Lori B. Andrews is an American professor of law. She is on the faculty of Illinois Institute of Technology Chicago-Kent College of Law and serves as Director of IIT's Institute for Science, Law, and Technology. In 2002, she was a visiting professor at Princeton University. She received her B.A. summa cum laude from Yale College and her J.D. from Yale Law School. Andrews is a Fellow of the Hastings Center.

==Career==
Her litigation about reproductive and genetic technologies and the disposition of frozen embryos caused the National Law Journal to list her as one of the "100 Most Influential Lawyers in America". She was listed as a "Newsmaker of the Year", in the American Bar Association Journals January 2008 issue. The ABA Journal described Andrews as "a lawyer with a literary bent who has the scientific chops to rival any CSI investigator" and "a genetics expert of international renown, whose influence in the legal ethics surrounding genetics doesn't stop at the border".

Andrews has also been involved in setting policies for genetic technologies. She has been an adviser on genetic and reproductive technology to the United States Congress, the World Health Organization, the National Institutes of Health, the Centers for Disease Control, the United States Department of Health and Human Services, the Institute of Medicine of the National Academy of Sciences, and several nations including the Emirate of Dubai and the French National Assembly. She served as chair of the federal Working Group on the Ethical, Legal, and Social Implications of the Human Genome Project. She also served as a consultant to the science ministers of twelve countries on the issues of embryo stem cells, gene patents, and DNA banking. She has advised artists who want to use genetic engineering to invent new living species. She is a contributor to a blog that covers topics of genetics and reproductive technologies.
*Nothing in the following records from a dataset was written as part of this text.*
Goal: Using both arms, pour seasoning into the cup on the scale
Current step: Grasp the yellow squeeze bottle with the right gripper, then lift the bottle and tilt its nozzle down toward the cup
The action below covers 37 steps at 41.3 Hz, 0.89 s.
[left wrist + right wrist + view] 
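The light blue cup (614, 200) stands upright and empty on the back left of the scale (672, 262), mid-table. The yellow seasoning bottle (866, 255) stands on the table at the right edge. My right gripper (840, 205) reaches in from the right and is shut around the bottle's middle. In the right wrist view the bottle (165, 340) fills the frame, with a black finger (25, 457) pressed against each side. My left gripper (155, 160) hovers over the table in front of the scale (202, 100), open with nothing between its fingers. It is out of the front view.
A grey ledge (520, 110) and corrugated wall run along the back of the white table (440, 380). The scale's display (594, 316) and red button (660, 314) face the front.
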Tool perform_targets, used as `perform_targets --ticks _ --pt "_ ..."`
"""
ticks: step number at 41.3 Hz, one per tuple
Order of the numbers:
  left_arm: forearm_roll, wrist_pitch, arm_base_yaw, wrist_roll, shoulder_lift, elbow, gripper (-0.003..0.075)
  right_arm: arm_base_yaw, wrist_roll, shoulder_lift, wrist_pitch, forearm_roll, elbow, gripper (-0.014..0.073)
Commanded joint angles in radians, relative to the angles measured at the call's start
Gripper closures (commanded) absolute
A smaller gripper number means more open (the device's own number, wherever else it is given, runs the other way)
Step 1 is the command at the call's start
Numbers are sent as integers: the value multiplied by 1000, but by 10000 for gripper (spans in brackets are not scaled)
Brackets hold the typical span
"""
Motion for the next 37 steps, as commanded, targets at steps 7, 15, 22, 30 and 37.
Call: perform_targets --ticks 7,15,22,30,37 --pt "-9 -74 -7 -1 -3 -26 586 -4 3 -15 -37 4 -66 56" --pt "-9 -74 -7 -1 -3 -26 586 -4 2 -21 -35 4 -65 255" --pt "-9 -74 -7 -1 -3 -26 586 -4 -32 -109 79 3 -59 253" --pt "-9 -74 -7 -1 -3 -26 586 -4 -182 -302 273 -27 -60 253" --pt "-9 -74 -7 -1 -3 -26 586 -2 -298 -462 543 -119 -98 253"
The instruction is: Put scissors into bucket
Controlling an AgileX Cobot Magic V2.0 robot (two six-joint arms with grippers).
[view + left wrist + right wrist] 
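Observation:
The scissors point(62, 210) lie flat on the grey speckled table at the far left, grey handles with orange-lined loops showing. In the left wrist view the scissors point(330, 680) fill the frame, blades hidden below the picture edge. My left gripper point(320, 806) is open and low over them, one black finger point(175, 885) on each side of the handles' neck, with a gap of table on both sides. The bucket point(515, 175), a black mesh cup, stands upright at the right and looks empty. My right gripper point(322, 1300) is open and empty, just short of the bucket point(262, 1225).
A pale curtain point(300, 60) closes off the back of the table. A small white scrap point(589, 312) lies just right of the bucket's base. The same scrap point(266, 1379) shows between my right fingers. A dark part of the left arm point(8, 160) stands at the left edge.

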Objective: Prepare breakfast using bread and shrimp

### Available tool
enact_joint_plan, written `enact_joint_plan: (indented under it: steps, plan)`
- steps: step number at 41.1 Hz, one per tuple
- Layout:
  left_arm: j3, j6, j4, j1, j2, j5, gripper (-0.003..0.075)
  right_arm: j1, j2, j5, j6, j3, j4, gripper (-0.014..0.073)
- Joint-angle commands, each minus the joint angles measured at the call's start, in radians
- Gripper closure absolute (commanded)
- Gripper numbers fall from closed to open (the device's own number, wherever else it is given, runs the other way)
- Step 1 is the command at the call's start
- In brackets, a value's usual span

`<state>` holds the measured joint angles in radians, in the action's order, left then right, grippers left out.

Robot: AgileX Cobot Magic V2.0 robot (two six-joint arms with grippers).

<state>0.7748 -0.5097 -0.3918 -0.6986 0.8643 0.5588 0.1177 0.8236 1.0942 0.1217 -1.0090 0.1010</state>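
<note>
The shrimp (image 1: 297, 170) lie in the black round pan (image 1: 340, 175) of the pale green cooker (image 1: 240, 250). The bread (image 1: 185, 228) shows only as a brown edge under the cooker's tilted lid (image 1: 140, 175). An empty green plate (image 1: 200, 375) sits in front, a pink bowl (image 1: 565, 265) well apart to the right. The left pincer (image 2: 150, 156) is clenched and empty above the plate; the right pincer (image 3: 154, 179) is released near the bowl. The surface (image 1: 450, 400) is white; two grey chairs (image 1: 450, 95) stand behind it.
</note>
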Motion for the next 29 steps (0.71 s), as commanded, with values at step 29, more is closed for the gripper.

Andrews is the author of fourteen books and more than one hundred scholarly articles, monographs, and book chapters on subjects including informed consent, medical genetics, and health policy. She coauthored the law school casebook Genetics: Ethics, Law and Policy (West Publishing, 3d edition, 2010) (with Mark Rothstein and Maxwell Mehlman). In June 2002, she was awarded the Health Law Teachers Award, given by the Health Law Teachers section of the American Society of Law, Medicine and Ethics. In March 2005, she was named an Honorary Fellow of the American College of Legal Medicine.

In her nonfiction work The Clone Age, published in 2000, Andrews offers a highly critical account of the motives and methods of a new generation of biological scientists. She expresses concerns about the role of venture capital in medical research and what she sees as technology racing ahead of legal and ethical ground rules.

Her book co-authored with sociologist Dorothy Nelkin, Body Bazaar: The Market for Human Tissue in the Biotechnology Age (Crown Publishers), discusses the psychological, social, and financial impacts of the commercialization of human tissue. Future Perfect: Confronting Decisions About Genetics (Columbia University Press) outlines the policy models that Andrews recommends for consideration as we enter an age of increasing knowledge of the human genome.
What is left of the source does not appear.